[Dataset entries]
------------------------------------
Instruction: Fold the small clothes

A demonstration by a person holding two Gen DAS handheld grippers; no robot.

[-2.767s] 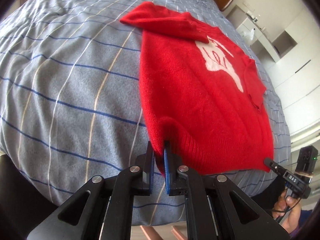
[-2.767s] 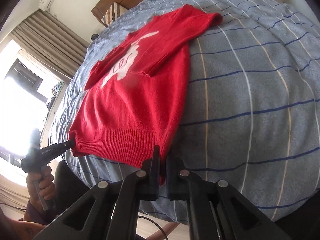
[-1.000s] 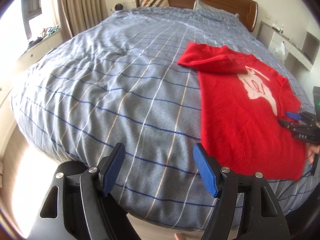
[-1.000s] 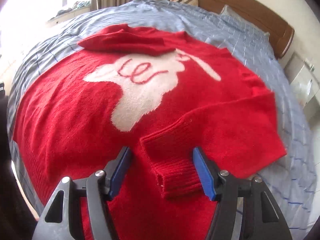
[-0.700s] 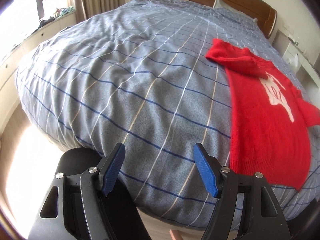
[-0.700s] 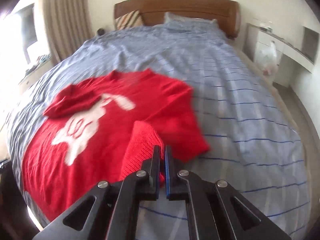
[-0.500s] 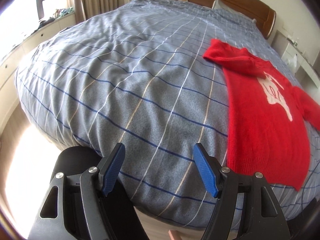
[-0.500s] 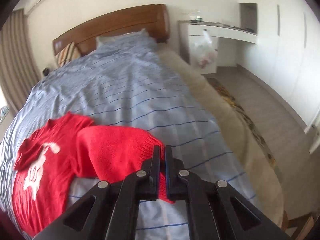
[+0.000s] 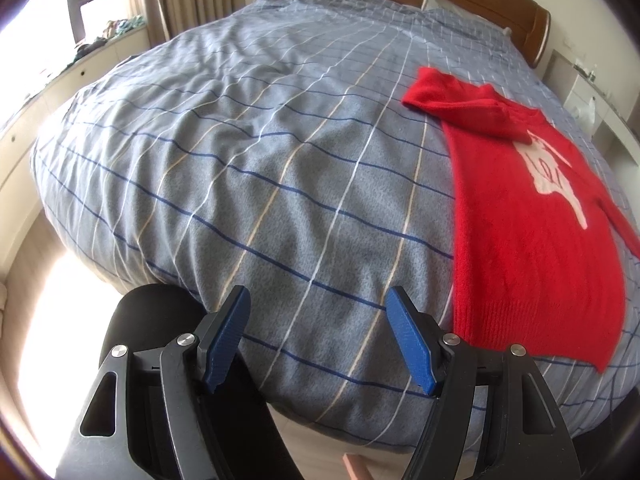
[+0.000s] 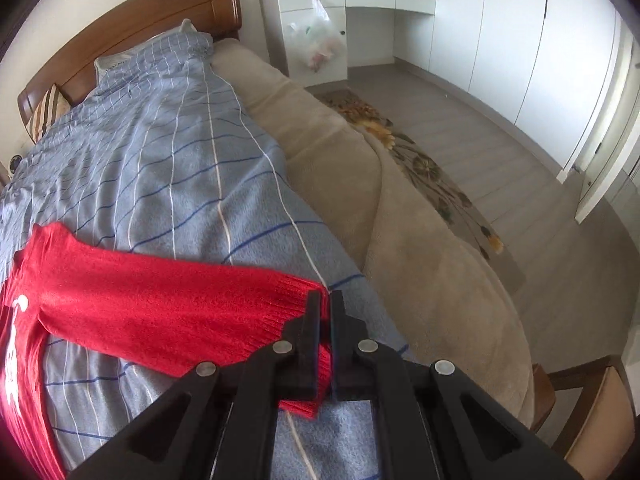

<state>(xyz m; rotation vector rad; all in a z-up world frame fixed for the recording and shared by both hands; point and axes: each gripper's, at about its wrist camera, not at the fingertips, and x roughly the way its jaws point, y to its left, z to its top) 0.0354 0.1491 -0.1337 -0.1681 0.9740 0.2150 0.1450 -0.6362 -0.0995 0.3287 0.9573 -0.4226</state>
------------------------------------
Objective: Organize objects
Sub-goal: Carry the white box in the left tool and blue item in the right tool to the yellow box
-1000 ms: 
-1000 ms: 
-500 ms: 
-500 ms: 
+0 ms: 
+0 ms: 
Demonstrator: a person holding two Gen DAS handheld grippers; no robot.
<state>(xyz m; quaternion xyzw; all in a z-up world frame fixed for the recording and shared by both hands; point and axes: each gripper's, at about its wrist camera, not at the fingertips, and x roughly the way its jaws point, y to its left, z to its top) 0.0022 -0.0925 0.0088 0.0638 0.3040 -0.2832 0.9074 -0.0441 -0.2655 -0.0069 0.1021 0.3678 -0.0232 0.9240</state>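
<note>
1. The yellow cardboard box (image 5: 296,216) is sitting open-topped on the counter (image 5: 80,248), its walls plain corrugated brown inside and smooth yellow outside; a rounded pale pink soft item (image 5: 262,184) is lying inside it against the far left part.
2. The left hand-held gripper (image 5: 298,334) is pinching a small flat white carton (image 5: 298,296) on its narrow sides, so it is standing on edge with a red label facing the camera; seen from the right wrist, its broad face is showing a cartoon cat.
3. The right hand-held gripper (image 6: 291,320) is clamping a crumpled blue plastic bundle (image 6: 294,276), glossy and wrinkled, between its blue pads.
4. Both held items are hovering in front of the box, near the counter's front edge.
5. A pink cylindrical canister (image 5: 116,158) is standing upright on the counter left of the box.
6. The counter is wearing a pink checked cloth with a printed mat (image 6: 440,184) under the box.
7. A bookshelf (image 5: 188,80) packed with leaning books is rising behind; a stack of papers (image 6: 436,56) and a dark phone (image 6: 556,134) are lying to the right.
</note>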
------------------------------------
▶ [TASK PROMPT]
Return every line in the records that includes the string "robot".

▶ [FINISHED TASK]
A demonstration by a person holding two Gen DAS handheld grippers; no robot.
Demonstrator: a person holding two Gen DAS handheld grippers; no robot.

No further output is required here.